Шагали эти двое не торопясь, и у Артура было время, чтобы уйти. Или позвать кого-нибудь на помощь. Или…
Или, подумал он, наклониться и спрятать от них перчатку.
– Добрый вечер, – сказал щетинистый, чуть растягивая слова. – Поговорить надо.
– О чем? – Тихомиров понял, что не боится их, вот совершенно. И вообще никаких чувств не испытывает.
– Знаешь, о чем, – все так же спокойно сообщил щетинистый. – В ЖЭКе, – добавил со значением, – недовольны. Надо что-то решать.
– А ты, – в тон ему отозвался Тихомиров, – у главного-то завизировал? Для начала.
– У кого? – не понял щетинистый.
Его напарник, низенький, ушастый, с широким плоским носом и скошенным подбородком, хмыкнул:
– Разводит он тебя, Саныч. Ты посмотри на него, суку, он же…
Тут он осекся, поглядел куда-то вбок, за Тихомирова, хлопнул щетинистого Саныча по руке и молча зашагал обратно к подворотне. Так, будто разговора и вовсе не было. Саныч сплюнул под ноги Тихомирову, угрожающе дернул головой и поспешил вслед за ушастым.
Позади громко переговаривались голоса, скрипел под ногами снег.
Артур, не оборачиваясь, зашагал к своей машине. Пока он копался в бардачке, следственная бригада уже загрузилась в «бобик» и медленно двинулась к выезду со двора. Тихомиров, проходя, кивнул им – те, кажется, даже внимания не обратили, о чем-то спорили, сельского вида дядька взмахивал рукой, горячился…
Артур поднялся уже до третьего, когда сообразил, что перчатка так и осталась там, в сугробе. Но возвращаться не стал. Может, подумал, эти двое вообще не за ней приходили, может, и к пропаже старика они отношения не имеют. Нелепо же: из-за какой-то елки… да нет, никто бы не стал, верно? Так ведь не бывает, только в кино.
Ужинали молча. Настена не поднимала взгляда от тарелки, Елена слушала новости, Тихомиров то и дело посматривал на мобильный.

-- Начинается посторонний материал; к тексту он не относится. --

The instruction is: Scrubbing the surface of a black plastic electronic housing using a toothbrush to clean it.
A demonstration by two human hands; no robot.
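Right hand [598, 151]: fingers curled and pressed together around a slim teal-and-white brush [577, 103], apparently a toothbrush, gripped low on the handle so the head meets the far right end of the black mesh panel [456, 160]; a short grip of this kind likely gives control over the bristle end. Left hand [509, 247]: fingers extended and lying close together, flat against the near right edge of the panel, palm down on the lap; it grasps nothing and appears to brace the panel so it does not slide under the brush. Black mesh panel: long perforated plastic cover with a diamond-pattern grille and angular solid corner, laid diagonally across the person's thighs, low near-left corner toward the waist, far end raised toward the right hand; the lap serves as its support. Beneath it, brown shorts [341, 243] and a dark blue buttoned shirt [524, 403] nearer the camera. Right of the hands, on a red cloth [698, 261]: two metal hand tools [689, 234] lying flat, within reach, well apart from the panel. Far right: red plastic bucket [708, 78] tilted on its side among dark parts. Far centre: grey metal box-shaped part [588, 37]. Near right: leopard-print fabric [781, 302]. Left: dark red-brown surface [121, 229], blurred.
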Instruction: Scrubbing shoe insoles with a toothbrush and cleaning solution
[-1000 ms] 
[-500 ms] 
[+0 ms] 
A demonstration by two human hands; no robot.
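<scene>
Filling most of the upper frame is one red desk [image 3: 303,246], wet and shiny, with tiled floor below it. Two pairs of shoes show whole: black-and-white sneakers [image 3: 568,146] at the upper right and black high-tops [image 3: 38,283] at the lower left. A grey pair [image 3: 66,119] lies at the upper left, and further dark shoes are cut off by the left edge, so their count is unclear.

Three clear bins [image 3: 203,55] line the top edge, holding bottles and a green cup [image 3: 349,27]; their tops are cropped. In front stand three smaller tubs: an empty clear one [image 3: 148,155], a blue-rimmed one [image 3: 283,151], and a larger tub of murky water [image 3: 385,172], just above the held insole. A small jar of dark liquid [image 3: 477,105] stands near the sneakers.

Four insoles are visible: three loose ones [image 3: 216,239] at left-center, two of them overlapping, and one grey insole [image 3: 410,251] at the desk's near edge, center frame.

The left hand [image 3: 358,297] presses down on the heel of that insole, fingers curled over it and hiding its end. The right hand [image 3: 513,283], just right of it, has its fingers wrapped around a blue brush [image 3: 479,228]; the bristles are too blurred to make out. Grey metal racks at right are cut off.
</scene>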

Хотя, говорил он себе, откуда у этих двоих мой номер?
«…Китайские ученые, – бубнила ведущая, – добились значительных успехов в создании псевдоживых тканей. На очереди – работа по конструированию механизма, который бы состоял из них более чем наполовину. Проблема, однако, заключается в том, как обеспечить подобному механизму автономность. Иными словами…»
– Па, – позвала Настена.
– М-м?
– А можно я завтра в школу… не пойду. Я вроде как простыла. Совсем чуть-чуть, ничего страшного, просто…

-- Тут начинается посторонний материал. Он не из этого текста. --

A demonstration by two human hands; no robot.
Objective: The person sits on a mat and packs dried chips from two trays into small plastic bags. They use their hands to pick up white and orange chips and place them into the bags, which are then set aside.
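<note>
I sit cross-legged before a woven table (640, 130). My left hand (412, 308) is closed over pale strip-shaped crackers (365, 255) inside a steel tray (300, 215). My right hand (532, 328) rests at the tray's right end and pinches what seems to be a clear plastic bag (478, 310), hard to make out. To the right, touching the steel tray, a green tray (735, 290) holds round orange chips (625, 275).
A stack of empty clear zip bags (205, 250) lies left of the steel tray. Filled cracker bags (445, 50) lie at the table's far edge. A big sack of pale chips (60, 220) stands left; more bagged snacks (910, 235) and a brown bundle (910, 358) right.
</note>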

Елена выключила телевизор.
– Ну-ка, – попросила, – дай лоб.
Коснулась губами, нахмурилась.
– Совсем чуть-чуть, – повторила Настена.
– Пусть отлежится, – сказал Артур. – День туда, день сюда. А сейчас, говорят, какой-то скверный штамм ходит.
– Призраком, – кивнула Елена. – По Европе. Пойдем, Настя, пообщаемся без работников эстрады.
– Эй, нет ли здесь попытки ущемить меня в моих родительских правах и обязанностях?!